(Your goal): Take the line that contains "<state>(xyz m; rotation" and each line after it in the material below, and transcribe them exactly, stopping at the end.

(Stored data):
────────────────────

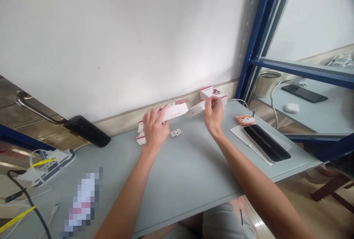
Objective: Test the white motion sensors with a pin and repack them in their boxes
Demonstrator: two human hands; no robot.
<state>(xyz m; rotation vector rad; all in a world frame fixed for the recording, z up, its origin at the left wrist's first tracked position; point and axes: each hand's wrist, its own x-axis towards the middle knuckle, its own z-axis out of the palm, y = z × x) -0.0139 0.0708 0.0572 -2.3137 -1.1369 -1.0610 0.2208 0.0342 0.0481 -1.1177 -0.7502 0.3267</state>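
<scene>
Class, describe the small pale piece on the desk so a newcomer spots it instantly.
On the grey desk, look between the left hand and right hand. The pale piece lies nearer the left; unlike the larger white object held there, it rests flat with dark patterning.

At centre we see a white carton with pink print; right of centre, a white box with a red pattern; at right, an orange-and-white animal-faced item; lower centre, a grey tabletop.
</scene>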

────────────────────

(Finished exercise):
<state>(xyz m; rotation vector rad; all in a world frame fixed for the recording, z up, its origin at the left wrist's first tracked position; point and axes: each hand's wrist, its own x-axis towards the middle knuckle, its own z-axis out of the palm, y = z × x) -0.0139 0.0708 0.0572 -2.3137 -1.1369 -1.0610 0.2208 0.0342 0.0481 -1.1177 -0.7502 0.3267</state>
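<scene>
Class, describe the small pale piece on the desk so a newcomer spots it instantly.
On the grey desk, look between the left hand and right hand. The pale piece lies nearer the left; unlike the larger white object held there, it rests flat with dark patterning.

At centre we see a white carton with pink print; right of centre, a white box with a red pattern; at right, an orange-and-white animal-faced item; lower centre, a grey tabletop.
</scene>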

The given output is the complete response.